Radical thought: You don’t have to listen to someone’s opinion.

Everyone is entitled to an opinion, regardless of how dumb and nonsensical it is. Facts do not care about your opinion, they will continue and persist whether you believe in them or not.

There will always be dissenters. Ignore them. Talk to the curious,those who want to change their lifestyle. Educate, always, with an honesty that may be uncomfortable but without judgement.

With patience, facts and dogged determination good science will persevere. This will require embracing the negatives. Don’t panic that simply because someone said something it must be true. Think and evaluate, calm your monkey brain and think logically. Calling someone overweight should be a factual statement, not a value judgement. We should be comfortable with people of all shapes in all spaces. Overweight women should feel comfortable in the gym exercising or simply changing. Obese men busting the prime moves on the dancefloor should be celebrated for the pure joy of dancing. Everyone gets hungry. If we cover our eyes and say that fat people don’t exist, and shun them from public spaces, then we make educating people about obesity risks even more difficult.

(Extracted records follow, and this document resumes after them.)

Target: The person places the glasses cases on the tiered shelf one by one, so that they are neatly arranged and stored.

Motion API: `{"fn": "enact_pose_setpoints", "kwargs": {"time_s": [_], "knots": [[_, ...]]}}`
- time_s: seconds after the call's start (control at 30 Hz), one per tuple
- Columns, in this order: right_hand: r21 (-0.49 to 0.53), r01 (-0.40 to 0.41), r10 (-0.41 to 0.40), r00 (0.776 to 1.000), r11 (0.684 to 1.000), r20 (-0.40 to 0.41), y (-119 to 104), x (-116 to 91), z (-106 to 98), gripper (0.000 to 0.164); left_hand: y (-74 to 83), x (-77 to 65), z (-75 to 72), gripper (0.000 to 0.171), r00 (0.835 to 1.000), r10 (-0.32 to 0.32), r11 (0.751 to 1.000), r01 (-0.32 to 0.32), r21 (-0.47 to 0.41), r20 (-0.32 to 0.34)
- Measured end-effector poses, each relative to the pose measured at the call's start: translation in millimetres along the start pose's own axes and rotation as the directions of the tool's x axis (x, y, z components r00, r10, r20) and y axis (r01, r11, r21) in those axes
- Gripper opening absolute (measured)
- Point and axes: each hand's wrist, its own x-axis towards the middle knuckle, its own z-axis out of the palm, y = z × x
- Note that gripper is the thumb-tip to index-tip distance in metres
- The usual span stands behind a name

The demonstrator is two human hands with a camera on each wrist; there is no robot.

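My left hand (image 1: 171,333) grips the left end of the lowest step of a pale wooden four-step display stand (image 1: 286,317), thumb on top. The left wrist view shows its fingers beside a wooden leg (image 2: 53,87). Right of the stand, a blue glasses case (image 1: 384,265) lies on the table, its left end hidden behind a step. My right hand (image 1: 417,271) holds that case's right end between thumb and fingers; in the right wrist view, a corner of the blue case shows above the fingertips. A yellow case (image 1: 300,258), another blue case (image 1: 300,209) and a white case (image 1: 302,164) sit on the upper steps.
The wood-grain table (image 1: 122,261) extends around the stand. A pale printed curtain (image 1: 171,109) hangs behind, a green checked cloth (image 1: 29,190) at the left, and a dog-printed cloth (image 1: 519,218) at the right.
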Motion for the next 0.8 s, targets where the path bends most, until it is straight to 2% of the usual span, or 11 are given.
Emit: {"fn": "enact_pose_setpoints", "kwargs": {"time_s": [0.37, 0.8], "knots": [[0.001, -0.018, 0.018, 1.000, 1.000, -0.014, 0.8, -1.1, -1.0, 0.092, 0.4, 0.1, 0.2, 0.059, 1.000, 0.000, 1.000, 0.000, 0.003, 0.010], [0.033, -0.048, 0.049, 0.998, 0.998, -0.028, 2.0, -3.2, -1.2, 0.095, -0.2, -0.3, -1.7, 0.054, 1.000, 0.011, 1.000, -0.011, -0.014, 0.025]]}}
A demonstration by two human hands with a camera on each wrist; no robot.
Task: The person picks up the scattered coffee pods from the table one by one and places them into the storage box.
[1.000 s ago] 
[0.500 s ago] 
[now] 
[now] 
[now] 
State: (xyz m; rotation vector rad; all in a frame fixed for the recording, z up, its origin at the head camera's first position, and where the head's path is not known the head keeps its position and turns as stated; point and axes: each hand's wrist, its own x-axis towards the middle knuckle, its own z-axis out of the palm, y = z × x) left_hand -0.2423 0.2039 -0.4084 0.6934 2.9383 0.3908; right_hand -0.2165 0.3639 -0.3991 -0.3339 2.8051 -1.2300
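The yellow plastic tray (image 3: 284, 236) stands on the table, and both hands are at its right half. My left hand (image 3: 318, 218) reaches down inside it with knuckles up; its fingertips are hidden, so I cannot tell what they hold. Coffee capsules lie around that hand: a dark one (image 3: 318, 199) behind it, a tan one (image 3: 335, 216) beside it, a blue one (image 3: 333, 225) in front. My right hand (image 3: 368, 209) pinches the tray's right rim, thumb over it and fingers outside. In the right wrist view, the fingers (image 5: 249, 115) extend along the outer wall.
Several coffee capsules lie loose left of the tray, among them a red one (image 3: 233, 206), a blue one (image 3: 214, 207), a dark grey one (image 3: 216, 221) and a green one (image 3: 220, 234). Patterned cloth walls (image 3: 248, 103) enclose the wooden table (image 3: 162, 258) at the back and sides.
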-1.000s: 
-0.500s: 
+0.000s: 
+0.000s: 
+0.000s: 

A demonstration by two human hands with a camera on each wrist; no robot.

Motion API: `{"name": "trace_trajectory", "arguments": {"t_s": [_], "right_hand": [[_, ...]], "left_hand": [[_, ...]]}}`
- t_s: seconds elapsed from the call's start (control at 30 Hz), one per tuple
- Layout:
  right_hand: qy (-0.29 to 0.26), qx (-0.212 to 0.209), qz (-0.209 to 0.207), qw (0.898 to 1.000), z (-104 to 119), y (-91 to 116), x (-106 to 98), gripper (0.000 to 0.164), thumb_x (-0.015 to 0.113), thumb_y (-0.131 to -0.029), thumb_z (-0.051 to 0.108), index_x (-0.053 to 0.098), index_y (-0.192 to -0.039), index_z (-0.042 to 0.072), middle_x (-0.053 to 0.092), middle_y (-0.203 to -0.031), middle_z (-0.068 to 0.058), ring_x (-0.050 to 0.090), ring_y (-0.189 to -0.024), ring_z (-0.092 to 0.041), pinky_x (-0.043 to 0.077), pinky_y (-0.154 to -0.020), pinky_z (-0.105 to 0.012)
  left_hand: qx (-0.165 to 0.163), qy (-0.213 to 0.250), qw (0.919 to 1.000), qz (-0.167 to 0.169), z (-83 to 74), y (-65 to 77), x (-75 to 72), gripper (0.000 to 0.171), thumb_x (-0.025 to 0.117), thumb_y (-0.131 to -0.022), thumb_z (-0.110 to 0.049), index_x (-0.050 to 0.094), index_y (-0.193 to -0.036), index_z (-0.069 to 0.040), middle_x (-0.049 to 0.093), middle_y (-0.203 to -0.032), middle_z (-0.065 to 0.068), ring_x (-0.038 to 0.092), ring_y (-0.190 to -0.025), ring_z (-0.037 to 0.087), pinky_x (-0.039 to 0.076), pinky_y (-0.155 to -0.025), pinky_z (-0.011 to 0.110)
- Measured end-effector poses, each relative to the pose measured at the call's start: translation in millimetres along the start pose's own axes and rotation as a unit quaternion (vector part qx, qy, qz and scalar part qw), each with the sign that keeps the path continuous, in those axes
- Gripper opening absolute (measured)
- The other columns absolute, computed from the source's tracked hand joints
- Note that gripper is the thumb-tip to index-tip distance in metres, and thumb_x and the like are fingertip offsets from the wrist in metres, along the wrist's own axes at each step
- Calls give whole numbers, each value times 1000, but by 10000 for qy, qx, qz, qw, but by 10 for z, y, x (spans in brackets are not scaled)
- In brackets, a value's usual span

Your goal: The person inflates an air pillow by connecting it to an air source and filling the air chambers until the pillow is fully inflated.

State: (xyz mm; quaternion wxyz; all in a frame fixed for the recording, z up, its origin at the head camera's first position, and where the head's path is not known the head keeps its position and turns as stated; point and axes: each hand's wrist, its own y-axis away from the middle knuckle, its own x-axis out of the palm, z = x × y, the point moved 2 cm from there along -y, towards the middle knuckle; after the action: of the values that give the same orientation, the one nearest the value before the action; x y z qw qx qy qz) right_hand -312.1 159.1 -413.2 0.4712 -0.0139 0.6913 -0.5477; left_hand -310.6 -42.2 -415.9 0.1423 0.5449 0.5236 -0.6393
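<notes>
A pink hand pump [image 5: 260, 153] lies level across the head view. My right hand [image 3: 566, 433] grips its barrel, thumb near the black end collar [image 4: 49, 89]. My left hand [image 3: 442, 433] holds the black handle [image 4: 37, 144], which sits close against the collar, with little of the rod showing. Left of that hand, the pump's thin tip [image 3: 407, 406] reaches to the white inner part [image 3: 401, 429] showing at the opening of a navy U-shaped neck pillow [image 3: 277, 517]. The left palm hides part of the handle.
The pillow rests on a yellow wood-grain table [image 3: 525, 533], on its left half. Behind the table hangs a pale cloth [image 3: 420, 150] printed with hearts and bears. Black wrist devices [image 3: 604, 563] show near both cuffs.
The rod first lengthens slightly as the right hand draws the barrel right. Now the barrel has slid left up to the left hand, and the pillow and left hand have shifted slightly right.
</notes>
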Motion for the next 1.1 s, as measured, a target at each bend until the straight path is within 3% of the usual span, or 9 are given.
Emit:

Emotions are a powerful and facts can be dry and dull. Scientists have a difficult job communicating their research. The obesity conversation is an emotion laden debate which cold facts alone will not win, so change the platform. Embrace the body positivity movement; get people moving more, eating better, socialising and interacting with nature. Show people the benefit of reducing the risks of obesity rather than hit them over the heads with the negatives, more carrots fewer sticks. We have seen this work with smoking and drinking.

Media that latches on to the extreme emotions of outrage doesn’t help. Much of the coverage of the Cancer Research’s advert has focussed on one outspoken outraged individual. Just because the conversation is difficult doesn’t mean we should have it. Obesity is a growing problem and any solution is going to take work and time. Regardless society will have to adjust to accept this bigger perspective of human existence and scientists will have to be thorough and steadfast in their conclusions.

Obesity is a cancer risk, a modifiable one.